Tomorrow is the fourth of July. This was the day The Declaration was approved and signed.  The day the Colonial Experiment became the American Dream.  The day everything changed.

This particular July 4th, is especially interesting.  I do not remember the last July 4th during a presidential campaign year because I didn’t happen to pay particular attention.  But today, our two (main) candidates will go on television and make flowery speeches and promise the world to us, just as long as we are willing to vote for them.  And then the political analysts are going to dissect and analyze every word and gesture and try to hide behind a journalistic lack of bias while steering the conversation in a particular direction.  And then the public is going to have private conversations about how a particular candidate is bad for our country and how the other guy/gal is going to be our savior.

Today’s political process seems very dirty.  The candidates appear inadequate, each in their own way.  The political commentators are biased and dishonest.  And the public seems to be the exact uneducated, unwashed masses, that are looked down upon by people who consider themselves the ‘elite’ and call the space between New York and Los Angeles, “flyover country”.

Somehow, I get the feeling that not much was different a hundred years ago.  Some Presidents have been unworthy of the title.  Newspaper publishers have been cheaters and liars, and the public, well the public literally didn’t bathe much.
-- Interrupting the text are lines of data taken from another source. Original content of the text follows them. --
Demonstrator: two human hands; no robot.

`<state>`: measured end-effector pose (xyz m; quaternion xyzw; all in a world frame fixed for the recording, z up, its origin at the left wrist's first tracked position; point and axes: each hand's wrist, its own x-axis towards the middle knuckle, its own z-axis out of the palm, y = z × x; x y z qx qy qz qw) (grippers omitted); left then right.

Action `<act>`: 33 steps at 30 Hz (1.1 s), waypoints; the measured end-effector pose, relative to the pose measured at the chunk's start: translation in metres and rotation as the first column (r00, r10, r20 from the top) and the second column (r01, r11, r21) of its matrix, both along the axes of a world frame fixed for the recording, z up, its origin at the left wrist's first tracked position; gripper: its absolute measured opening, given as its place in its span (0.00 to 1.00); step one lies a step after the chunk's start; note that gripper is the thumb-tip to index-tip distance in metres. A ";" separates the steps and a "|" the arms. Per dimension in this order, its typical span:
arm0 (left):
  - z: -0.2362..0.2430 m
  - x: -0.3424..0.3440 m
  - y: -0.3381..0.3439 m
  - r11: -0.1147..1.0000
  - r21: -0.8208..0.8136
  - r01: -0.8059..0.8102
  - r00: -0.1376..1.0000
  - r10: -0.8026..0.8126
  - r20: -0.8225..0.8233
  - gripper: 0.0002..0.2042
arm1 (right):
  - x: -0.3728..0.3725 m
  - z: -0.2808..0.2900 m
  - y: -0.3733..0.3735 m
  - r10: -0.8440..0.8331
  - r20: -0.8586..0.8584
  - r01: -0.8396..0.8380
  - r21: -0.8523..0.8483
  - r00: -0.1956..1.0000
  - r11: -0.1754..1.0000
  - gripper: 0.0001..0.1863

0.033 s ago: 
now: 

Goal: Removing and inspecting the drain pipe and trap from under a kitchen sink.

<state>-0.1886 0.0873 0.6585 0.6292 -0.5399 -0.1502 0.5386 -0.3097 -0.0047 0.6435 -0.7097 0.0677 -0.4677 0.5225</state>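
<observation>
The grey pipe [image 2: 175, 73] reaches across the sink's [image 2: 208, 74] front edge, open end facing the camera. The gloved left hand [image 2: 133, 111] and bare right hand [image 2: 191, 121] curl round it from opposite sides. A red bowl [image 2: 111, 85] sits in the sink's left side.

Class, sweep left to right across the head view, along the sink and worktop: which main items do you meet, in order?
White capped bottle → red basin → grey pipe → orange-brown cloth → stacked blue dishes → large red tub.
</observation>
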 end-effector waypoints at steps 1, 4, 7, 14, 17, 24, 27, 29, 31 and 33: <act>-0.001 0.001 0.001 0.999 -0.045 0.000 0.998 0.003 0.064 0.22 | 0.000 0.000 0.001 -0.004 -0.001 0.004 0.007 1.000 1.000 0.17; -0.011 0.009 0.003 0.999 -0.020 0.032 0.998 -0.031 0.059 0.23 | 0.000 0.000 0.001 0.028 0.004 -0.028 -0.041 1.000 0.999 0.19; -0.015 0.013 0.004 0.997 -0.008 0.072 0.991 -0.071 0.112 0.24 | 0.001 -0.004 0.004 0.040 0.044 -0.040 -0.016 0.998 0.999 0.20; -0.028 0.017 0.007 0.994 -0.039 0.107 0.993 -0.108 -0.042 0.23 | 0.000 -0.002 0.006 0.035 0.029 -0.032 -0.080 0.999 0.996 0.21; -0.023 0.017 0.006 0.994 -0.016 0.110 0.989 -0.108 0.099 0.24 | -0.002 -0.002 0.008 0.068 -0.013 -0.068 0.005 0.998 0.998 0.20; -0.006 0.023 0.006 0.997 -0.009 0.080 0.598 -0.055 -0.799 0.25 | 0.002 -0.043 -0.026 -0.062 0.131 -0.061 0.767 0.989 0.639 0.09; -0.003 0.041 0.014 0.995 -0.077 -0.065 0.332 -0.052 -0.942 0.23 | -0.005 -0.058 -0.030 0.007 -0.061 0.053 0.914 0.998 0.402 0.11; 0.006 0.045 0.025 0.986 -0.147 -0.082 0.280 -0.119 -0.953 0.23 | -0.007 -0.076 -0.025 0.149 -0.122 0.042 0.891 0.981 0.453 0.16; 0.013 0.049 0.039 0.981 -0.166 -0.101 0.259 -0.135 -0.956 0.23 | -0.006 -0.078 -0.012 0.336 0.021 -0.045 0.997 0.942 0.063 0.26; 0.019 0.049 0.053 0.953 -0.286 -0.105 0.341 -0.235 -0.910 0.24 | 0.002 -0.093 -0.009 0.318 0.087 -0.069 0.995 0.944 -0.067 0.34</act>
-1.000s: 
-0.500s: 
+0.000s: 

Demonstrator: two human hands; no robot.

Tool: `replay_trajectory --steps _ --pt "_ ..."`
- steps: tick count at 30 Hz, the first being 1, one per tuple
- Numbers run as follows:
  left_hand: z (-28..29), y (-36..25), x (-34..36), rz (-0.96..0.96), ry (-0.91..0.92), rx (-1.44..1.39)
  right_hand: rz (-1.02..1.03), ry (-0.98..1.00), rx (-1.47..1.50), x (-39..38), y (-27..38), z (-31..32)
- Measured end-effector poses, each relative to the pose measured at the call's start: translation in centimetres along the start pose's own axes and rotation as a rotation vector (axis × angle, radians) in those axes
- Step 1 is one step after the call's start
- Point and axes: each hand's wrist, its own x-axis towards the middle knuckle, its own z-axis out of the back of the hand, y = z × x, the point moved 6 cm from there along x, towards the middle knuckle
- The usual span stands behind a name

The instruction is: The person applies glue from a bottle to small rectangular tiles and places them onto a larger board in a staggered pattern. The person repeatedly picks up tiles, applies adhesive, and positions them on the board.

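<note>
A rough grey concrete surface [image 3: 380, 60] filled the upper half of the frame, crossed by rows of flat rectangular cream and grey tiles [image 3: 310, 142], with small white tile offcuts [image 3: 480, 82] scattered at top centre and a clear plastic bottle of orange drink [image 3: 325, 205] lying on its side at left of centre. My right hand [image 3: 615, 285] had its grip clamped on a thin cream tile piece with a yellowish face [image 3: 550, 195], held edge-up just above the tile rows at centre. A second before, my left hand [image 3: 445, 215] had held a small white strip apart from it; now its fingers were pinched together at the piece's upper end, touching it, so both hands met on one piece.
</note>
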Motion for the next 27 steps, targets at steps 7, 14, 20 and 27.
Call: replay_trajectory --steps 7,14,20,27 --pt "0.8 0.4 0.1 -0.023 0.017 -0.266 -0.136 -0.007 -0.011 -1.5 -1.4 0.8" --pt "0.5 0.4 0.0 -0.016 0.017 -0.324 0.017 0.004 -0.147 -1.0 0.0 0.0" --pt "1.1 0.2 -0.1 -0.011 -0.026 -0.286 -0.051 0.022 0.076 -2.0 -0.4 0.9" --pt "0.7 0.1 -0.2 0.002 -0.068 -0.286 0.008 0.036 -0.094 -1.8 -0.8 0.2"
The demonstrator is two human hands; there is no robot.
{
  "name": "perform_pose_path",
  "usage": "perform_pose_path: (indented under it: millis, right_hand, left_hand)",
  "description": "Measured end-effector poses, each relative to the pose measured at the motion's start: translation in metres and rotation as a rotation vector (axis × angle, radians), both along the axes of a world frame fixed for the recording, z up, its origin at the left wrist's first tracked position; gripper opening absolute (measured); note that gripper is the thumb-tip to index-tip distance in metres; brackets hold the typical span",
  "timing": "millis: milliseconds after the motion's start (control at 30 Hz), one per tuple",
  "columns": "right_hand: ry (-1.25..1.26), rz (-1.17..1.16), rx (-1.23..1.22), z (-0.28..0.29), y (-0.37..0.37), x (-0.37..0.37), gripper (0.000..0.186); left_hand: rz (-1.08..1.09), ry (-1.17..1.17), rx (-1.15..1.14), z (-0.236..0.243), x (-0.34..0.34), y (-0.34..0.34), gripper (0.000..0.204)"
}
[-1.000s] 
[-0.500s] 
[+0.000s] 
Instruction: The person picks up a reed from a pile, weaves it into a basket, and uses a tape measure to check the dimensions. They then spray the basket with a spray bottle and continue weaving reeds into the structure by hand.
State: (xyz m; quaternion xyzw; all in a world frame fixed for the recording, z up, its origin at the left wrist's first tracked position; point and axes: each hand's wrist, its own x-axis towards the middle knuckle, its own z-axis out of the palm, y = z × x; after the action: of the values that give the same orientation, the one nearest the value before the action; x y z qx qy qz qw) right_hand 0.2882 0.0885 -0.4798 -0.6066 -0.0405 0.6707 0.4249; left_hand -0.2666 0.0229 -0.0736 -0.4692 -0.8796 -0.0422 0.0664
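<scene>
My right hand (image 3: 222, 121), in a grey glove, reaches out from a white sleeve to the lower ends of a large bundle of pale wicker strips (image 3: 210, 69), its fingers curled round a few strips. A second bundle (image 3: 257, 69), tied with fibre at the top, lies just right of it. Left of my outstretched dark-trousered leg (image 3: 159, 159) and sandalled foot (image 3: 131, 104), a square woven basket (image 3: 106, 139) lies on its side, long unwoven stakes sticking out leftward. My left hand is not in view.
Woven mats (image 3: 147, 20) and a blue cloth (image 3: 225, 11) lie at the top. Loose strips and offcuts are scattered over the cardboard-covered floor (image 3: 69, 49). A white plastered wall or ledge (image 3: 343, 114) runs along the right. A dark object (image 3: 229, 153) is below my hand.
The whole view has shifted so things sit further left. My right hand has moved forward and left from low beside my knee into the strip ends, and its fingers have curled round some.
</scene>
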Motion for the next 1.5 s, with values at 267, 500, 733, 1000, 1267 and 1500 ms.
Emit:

But this is just an illusion.  The candidates at this level of the game are really the best of what is available to fill the Presidential shoes.  They may be unable to spell ‘potato’ or hold the book upsde down, but nobody can possibly stand up to this kind of scrutiny and constant pressure.  The candidates are good people who have already shown themselves to be good leaders.  The journalists are definitely opinionated but they maintain as much neutrality as possible and are balanced out by their colleagues on the other side of the political spectrum.  And the people are more politically savvy than they are given credit for.  When it comes down to it the system is brilliant.  And with all this imperfection, we somehow overcome the shortcomings and grow past the mistakes of our leaders.  Somehow, our country has been the innovator in almost every scientific field.  Somehow we have one of the highest qualities of life, and own the best ‘stuff’.  Even with the bad economy, most people have an excess of food, a flat screen television, relatively new car, a cell phone and computer.  We have it so good that we are STILL selling SUV’s the size of Caribbean inner city buses.  We invented the Internet.  We invented the automobile.  We invented the telephone.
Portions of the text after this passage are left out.